→ Directions
The job is to output each record exactly as it stands, pictures excluded.
[Data extract Boundary: Start]
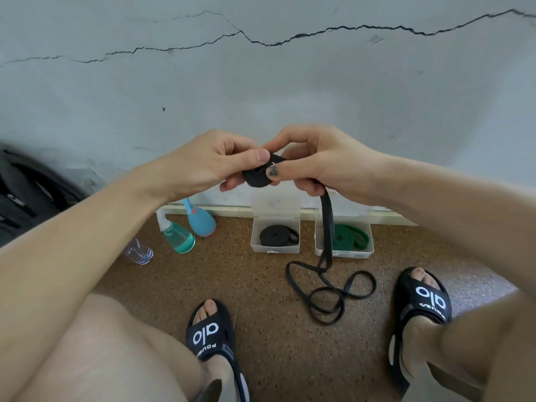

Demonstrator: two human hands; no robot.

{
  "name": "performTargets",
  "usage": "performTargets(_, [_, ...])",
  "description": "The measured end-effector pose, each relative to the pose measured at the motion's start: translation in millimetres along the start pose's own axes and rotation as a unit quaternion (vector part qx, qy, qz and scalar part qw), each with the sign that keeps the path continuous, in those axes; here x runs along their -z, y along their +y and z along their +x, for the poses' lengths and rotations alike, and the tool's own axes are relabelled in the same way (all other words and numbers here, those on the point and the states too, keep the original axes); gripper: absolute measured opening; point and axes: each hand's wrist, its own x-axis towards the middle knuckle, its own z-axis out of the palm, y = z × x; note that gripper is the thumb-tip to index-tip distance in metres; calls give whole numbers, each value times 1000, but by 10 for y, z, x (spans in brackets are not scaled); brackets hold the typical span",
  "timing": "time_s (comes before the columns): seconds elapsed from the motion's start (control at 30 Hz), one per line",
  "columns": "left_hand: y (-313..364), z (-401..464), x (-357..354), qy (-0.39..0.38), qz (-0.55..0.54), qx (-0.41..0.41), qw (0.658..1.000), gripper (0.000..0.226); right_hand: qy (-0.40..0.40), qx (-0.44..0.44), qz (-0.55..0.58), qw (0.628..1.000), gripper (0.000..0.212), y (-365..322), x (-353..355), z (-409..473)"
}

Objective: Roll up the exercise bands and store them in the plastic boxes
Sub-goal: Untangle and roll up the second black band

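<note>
At nine o'clock a dark bag [26, 195] lies by the wall, with bottles [179, 236] at about seven-thirty of the hands. The left hand [208, 163] and right hand [316, 161] both pinch the small roll of the black band [256, 177] at centre, its loose tail looping on the floor at five o'clock. Below, at six o'clock, the left box [275, 248] holds a rolled black band, and the right box [345, 253] holds a green band [352, 239].

Two plastic boxes [275, 250] [344, 253] stand side by side on the floor [261, 285] against the wall [261, 82], a rolled band [278, 235] in the left one and another [349, 239] in the right. Left of them stand three bottles [200, 219] [179, 237] [138, 252]. Before the boxes, between the sandalled feet [213, 332] [422, 297], lie the loose loops (trailing from the hands [208, 162] [319, 159] above) of a third band [330, 291].
</note>
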Motion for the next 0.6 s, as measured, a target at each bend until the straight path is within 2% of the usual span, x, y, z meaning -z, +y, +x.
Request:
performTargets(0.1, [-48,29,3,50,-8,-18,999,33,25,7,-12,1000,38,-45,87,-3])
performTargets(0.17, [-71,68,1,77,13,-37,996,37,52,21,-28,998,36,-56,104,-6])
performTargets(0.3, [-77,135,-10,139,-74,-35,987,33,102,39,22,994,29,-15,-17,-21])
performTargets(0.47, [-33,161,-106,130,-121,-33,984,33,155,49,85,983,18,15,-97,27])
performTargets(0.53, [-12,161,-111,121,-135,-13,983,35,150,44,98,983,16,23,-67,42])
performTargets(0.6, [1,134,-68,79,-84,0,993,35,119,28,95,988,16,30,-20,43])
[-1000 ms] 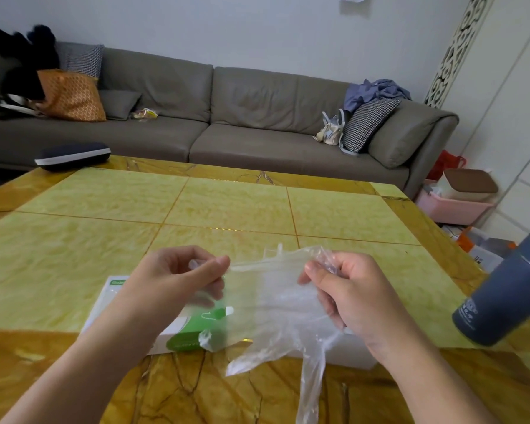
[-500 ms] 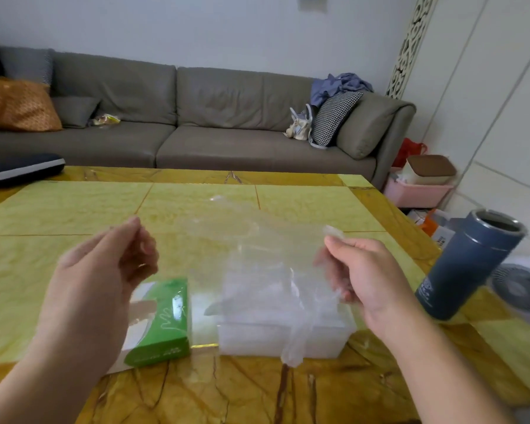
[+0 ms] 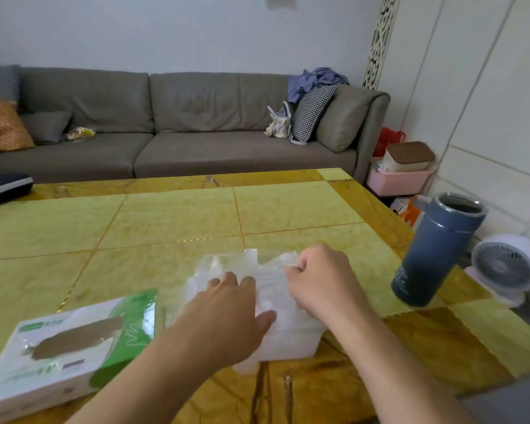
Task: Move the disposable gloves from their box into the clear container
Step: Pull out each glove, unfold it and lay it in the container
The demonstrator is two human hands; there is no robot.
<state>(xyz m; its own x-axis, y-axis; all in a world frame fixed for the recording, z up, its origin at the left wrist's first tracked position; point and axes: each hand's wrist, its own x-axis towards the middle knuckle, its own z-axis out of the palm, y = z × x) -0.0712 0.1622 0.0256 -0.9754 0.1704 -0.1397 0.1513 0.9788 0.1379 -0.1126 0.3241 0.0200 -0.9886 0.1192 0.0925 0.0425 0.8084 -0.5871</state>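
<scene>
Plastic glove: thin clear disposable glove [image 3: 245, 270] is lying crumpled over the top of the clear container [image 3: 291, 341], spilling across its rim
Clear container: sitting on the desk [image 3: 172, 221] just right of the gloves' box [image 3: 58, 356], between the two hands
Left hand: left hand [image 3: 227, 313] is pressing down on the film with fairly straight fingers, holding nothing in a curl
Right hand: right hand [image 3: 318, 280] is pinching the far right edge of the glove between curled fingers and thumb
Box: lying flat, green end toward the container, its top slot open; whether more gloves are inside I cannot tell
Step in hand: judging by the pose, tucking the glove down into the container
Doing it well: pushing the middle of the film down first, then feeding the pinched edge in, so trapped air is escaping and nothing is springing back over the rim
Watch for: the light container sliding under the push; the blue tumbler [image 3: 435, 252] is standing near the right elbow
</scene>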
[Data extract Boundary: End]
→ Problem solution
Demonstrator: two human hands; no robot.

{
  "name": "performTargets",
  "usage": "performTargets(_, [_, ...])",
  "description": "The measured end-effector pose, each relative to the pose measured at the motion's start: translation in millimetres along the start pose's own axes and rotation as a unit quaternion (vector part qx, qy, qz and scalar part qw), each with the sign that keeps the path continuous, in those axes; here x runs along their -z, y along their +y and z along their +x, for the poses' lengths and rotations alike, and the tool's own axes are relabelled in the same way (all other words and numbers here, those on the point and the states too, keep the original axes); gripper: absolute measured opening; point and axes: each hand's wrist, its own x-axis towards the middle knuckle, its own z-axis out of the palm, y = z × x; note that gripper is the thumb-tip to index-tip distance in metres; calls give whole numbers, each value times 1000, but by 10 for y, z, x (spans in brackets are not scaled); brackets hold the typical span",
  "timing": "time_s (comes before the columns): seconds elapsed from the motion's start (control at 30 Hz), one per line",
  "columns": "left_hand: y (-313..364), z (-401..464), x (-357..354), qy (-0.39..0.38), qz (-0.55..0.54), qx (-0.41..0.41), qw (0.658..1.000), gripper (0.000..0.226); right_hand: qy (-0.40..0.40), qx (-0.44..0.44), qz (-0.55..0.58), qw (0.628..1.000), gripper (0.000..0.212), y (-365..322), x (-353..355), z (-409..473)"
}

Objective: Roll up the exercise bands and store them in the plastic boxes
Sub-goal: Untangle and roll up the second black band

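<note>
At nine o'clock a dark bag [26, 195] lies by the wall, with bottles [179, 236] at about seven-thirty of the hands. The left hand [208, 163] and right hand [316, 161] both pinch the small roll of the black band [256, 177] at centre, its loose tail looping on the floor at five o'clock. Below, at six o'clock, the left box [275, 248] holds a rolled black band, and the right box [345, 253] holds a green band [352, 239].

Two plastic boxes [275, 250] [344, 253] stand side by side on the floor [261, 285] against the wall [261, 82], a rolled band [278, 235] in the left one and another [349, 239] in the right. Left of them stand three bottles [200, 219] [179, 237] [138, 252]. Before the boxes, between the sandalled feet [213, 332] [422, 297], lie the loose loops (trailing from the hands [208, 162] [319, 159] above) of a third band [330, 291].
</note>
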Motion for the next 0.6 s, as measured, a target at each bend until the straight path is within 2% of the usual span, x, y, z meaning -z, +y, +x.
Request:
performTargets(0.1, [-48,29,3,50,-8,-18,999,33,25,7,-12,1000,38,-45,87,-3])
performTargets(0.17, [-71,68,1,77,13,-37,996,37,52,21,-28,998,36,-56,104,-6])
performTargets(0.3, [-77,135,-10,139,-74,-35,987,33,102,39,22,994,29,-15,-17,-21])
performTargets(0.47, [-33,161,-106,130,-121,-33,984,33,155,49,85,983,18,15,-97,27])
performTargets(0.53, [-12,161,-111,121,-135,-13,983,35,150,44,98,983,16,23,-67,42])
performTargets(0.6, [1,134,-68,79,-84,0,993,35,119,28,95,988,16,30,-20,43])
[-1000 ms] 
[-500 ms] 
[+0 ms] 
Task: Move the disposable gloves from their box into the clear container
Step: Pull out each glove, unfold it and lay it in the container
The demonstrator is two human hands; there is no robot.
<state>(xyz m; its own x-axis, y-axis; all in a world frame fixed for the recording, z up, its origin at the left wrist's first tracked position; point and axes: each hand's wrist, its own x-axis towards the middle knuckle, its own z-axis out of the palm, y = z × x) -0.0712 0.1622 0.0256 -0.9754 0.1704 -0.1397 0.1513 0.9788 0.1379 -0.1126 0.3241 0.0200 -0.9886 0.1192 0.0925 0.0425 0.8084 -0.5871</state>
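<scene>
Plastic glove: thin clear disposable glove [image 3: 245, 270] is lying crumpled over the top of the clear container [image 3: 291, 341], spilling across its rim
Clear container: sitting on the desk [image 3: 172, 221] just right of the gloves' box [image 3: 58, 356], between the two hands
Left hand: left hand [image 3: 227, 313] is pressing down on the film with fairly straight fingers, holding nothing in a curl
Right hand: right hand [image 3: 318, 280] is pinching the far right edge of the glove between curled fingers and thumb
Box: lying flat, green end toward the container, its top slot open; whether more gloves are inside I cannot tell
Step in hand: judging by the pose, tucking the glove down into the container
Doing it well: pushing the middle of the film down first, then feeding the pinched edge in, so trapped air is escaping and nothing is springing back over the rim
Watch for: the light container sliding under the push; the blue tumbler [image 3: 435, 252] is standing near the right elbow
</scene>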

The output for this exercise is now complete.